- WORK INSTRUCTIONS:
For this exercise, copy the data exactly and omit any images.

- DATA SHOWN:
============================================================
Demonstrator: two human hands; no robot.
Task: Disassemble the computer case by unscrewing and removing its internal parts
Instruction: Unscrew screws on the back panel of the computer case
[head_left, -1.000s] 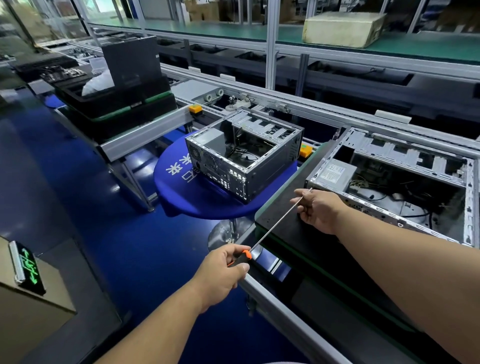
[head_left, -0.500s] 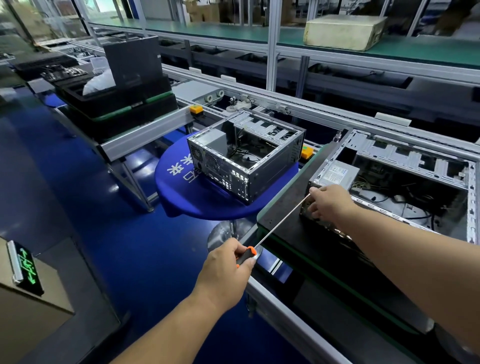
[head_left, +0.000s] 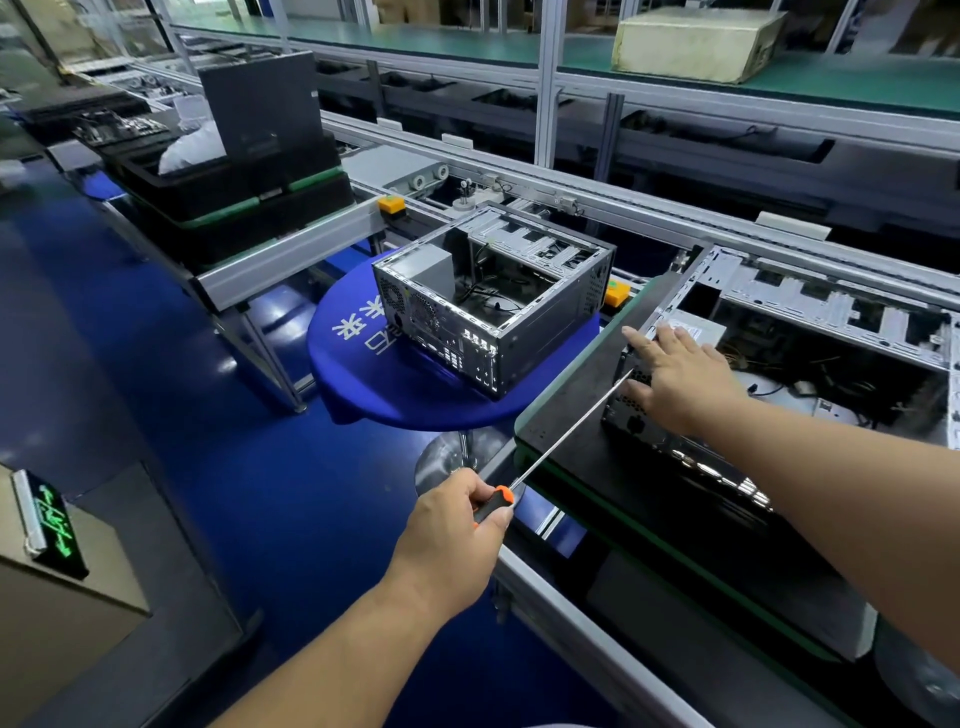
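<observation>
An open computer case (head_left: 810, 312) lies on a black pallet (head_left: 566, 415) at the right, its inside showing cables and a power supply (head_left: 696, 330). My left hand (head_left: 457, 540) grips the black and orange handle of a long screwdriver (head_left: 566, 431). The shaft slants up to the right, its tip at the case's rear corner. My right hand (head_left: 675, 374) lies flat on that corner with fingers spread over the top rim. A second open case (head_left: 493, 306) stands on a round blue table (head_left: 374, 374) to the left.
A conveyor line with aluminium rails (head_left: 571, 623) runs diagonally under the pallet. Black trays (head_left: 228, 192) with a dark panel stand at the left. A beige box (head_left: 696, 41) sits on the green upper shelf. A lit green sign (head_left: 52, 525) is at the lower left.
My right hand has left the screwdriver shaft and moved up onto the case's corner, fingers now spread. The left hand has kept its grip on the handle.
</observation>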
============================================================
- EXERCISE RESPONSE:
Demonstrator: two human hands; no robot.
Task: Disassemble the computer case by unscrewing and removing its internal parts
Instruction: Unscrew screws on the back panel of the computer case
[head_left, -1.000s] 
[head_left, -0.500s] 
[head_left, +0.000s] 
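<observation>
An open computer case (head_left: 810, 312) lies on a black pallet (head_left: 566, 415) at the right, its inside showing cables and a power supply (head_left: 696, 330). My left hand (head_left: 457, 540) grips the black and orange handle of a long screwdriver (head_left: 566, 431). The shaft slants up to the right, its tip at the case's rear corner. My right hand (head_left: 675, 374) lies flat on that corner with fingers spread over the top rim. A second open case (head_left: 493, 306) stands on a round blue table (head_left: 374, 374) to the left.
A conveyor line with aluminium rails (head_left: 571, 623) runs diagonally under the pallet. Black trays (head_left: 228, 192) with a dark panel stand at the left. A beige box (head_left: 696, 41) sits on the green upper shelf. A lit green sign (head_left: 52, 525) is at the lower left.
My right hand has left the screwdriver shaft and moved up onto the case's corner, fingers now spread. The left hand has kept its grip on the handle.
</observation>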

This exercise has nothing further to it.